The following recommendations speak to the important role the California Legislature, the governor, and stakeholders play in advancing Master Plan implementation with a focus on equity in the years ahead.
- Senior Advisor for Aging, Disability and Alzheimer’s: At the gubernatorial level, there is need for coordinated, engaged leadership addressing aging issues across multiple state agencies. The enacted budget includes resources for a Senior Advisor for Aging, Disability and Alzheimer’s. While this is a very small piece of the state’s $204 billion budget, it holds the potential to create long-term change for California’s older adults, people with disabilities, and family caregivers. Filling this position in the near future is imperative as it will play a key role in advancing Master Plan efforts.

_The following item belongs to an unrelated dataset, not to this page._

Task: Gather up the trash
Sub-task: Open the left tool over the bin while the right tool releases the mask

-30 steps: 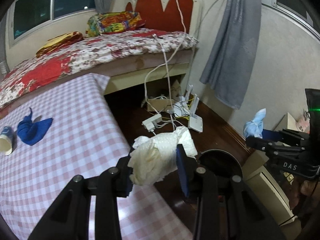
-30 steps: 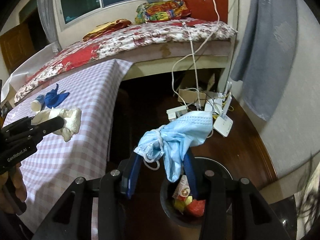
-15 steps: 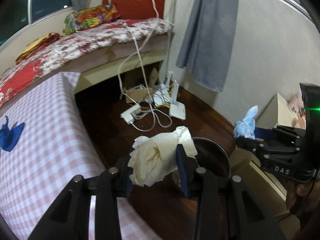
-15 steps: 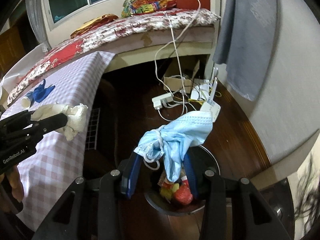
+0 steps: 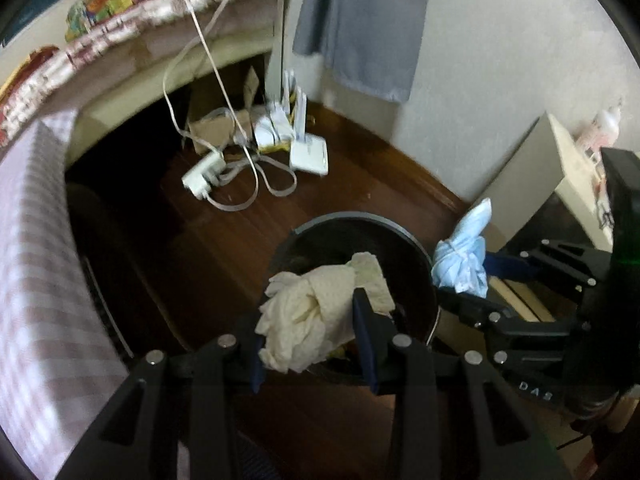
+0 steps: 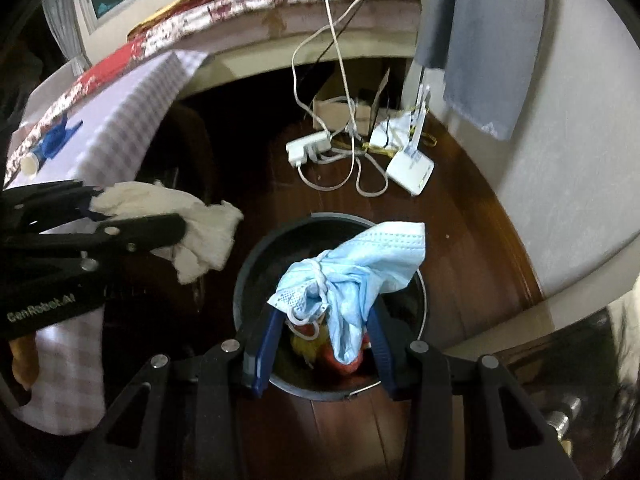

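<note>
Right wrist view showed "GenRobot.AI" on the left gripper (image 6: 132,216), which pinched a crumpled tissue (image 6: 192,232). "DAS" was on the right gripper (image 5: 464,280), which squeezed a blue mask (image 6: 352,276) over the bin (image 6: 240,280).

The round black trash bin (image 6: 418,280) is standing open-topped on the dark wooden floor (image 6: 472,220), its mouth lying clear beneath both loaded grippers. The pink-checked table edge (image 5: 36,264) is bounding the approach on one side. White power strip and looping cables (image 6: 320,152) are cluttering the floor beyond the bin.
</note>
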`<state>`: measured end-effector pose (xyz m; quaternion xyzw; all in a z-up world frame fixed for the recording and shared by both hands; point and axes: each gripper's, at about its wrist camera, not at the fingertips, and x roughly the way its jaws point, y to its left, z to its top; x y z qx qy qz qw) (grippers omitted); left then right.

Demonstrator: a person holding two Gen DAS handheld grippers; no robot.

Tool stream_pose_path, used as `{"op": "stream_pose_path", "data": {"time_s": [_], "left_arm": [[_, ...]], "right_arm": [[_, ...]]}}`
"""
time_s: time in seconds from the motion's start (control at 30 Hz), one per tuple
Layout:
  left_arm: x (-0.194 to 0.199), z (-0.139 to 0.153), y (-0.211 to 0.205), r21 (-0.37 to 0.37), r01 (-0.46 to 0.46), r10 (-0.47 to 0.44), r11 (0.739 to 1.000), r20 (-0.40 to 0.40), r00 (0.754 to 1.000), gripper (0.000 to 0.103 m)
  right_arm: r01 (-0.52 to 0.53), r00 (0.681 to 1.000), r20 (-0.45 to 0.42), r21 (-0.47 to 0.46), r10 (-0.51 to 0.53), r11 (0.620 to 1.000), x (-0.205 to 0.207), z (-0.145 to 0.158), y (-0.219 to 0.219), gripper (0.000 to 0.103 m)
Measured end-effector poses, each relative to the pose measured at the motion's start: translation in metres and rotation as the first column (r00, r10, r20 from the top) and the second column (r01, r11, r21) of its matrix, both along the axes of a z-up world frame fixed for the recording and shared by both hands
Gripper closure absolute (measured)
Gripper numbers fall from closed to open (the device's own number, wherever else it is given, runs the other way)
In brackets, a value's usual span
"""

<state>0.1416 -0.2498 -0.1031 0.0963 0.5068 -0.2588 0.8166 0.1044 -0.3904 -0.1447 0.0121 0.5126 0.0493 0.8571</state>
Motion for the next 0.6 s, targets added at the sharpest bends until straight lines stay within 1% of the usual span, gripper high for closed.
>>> {"op": "stream_pose_path", "data": {"time_s": [0.13,0.23,0.27,0.3,0.33,0.37,0.4,0.43,0.47,0.5,0.53,0.6], "left_arm": [[0.007,-0.027,-0.011,0.000,0.002,-0.002,1.000,-0.099,0.995,0.065],[0.013,-0.049,-0.016,0.005,-0.010,0.010,1.000,-0.184,0.983,0.063],[0.015,-0.055,-0.017,0.001,-0.015,0.015,1.000,-0.203,0.979,0.062],[0.017,-0.060,-0.019,0.000,-0.016,0.016,1.000,-0.217,0.976,0.053],[0.019,-0.067,-0.021,0.004,-0.020,0.021,1.000,-0.244,0.970,0.033],[0.020,-0.070,-0.021,0.014,-0.033,0.036,0.999,-0.248,0.968,0.027],[0.020,-0.070,-0.018,0.024,-0.057,0.061,0.998,-0.227,0.972,0.025],[0.019,-0.067,-0.016,0.039,-0.071,0.078,0.997,-0.209,0.975,0.025],[0.019,-0.064,-0.012,0.047,-0.081,0.089,0.996,-0.197,0.976,0.025],[0.017,-0.059,-0.007,0.049,-0.095,0.103,0.994,-0.185,0.977,0.022],[0.016,-0.057,-0.003,0.054,-0.106,0.114,0.993,-0.175,0.978,0.016],[0.011,-0.044,0.006,0.062,-0.120,0.128,0.991,-0.130,0.983,0.011]], "right_arm": [[-0.027,0.999,-0.044,-0.004,0.027,1.000,0.007,-0.023,-0.002,0.059],[-0.067,0.995,-0.073,-0.018,0.066,0.998,0.012,-0.042,0.004,0.058],[-0.082,0.993,-0.089,-0.019,0.080,0.996,0.015,-0.049,0.004,0.056],[-0.098,0.990,-0.103,-0.020,0.095,0.995,0.017,-0.057,0.005,0.054],[-0.125,0.985,-0.120,-0.026,0.121,0.992,0.021,-0.068,0.007,0.051],[-0.133,0.983,-0.134,-0.061,0.124,0.989,0.024,-0.079,0.008,0.037],[-0.128,0.983,-0.142,-0.098,0.113,0.987,0.026,-0.088,0.007,0.025],[-0.118,0.983,-0.155,-0.120,0.099,0.986,0.027,-0.095,0.004,0.024],[-0.097,0.981,-0.182,-0.116,0.075,0.989,0.028,-0.103,-0.002,0.024],[-0.077,0.980,-0.190,-0.104,0.057,0.992,0.028,-0.104,-0.007,0.024],[-0.050,0.981,-0.192,-0.095,0.031,0.994,0.025,-0.102,-0.013,0.024],[-0.007,0.984,-0.177,-0.070,-0.006,0.998,0.019,-0.089,-0.021,0.023]]}}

- Legislative Oversight and Leadership: The Legislature plays an important role in overseeing key policy initiatives of the Master Plan, and ensuring the state is held accountable for implementation. To this end, legislative oversight hearings on both the Master Plan and the HCBS Spending Plan are critical to identifying issues and ensuring successful implementation. Additionally, to build legislative leadership, the Legislature could establish an Aging and Disability Caucus with legislators committed to advancing system transformation.
- Stakeholder Engagement and Coordinated Advocacy: To ensure an equitable approach to Master Plan implementation, it is important that the state hear from diverse voices representing older adults, people with disabilities, and family caregivers. Stakeholders could benefit from developing a coordinated voice through which to advocate for Master Plan priorities. Additionally, with multiple stakeholder groups serving across departments§, there is potential for overlapping/duplicative discussions and confusion about areas of responsibility. The Disability and Aging Community Living Advisory Committee (DACLAC) focuses on the tenets of community living, and includes representation across aging, disability, developmental disability, and behavioral health populations. As such, DACLAC is primed to serve as the leading stakeholder group providing input to help guide the state and Legislature with HCBS Spending Plan implementation.
- Local Planning: Implementation of the Master Plan relies on strong local engagement and The California Advocacy Network is a statewide collaboration involving nearly 1,000 organizations including CBOs, aging and disability service and advocacy groups, and consumer and provider organizations. These local partners play a critical role in working with public and private partners to address local needs. These efforts should be leveraged to build out local-level plans, particularly in under-resourced and underserved communities, using the Master Plan’s Local Playbook as a template.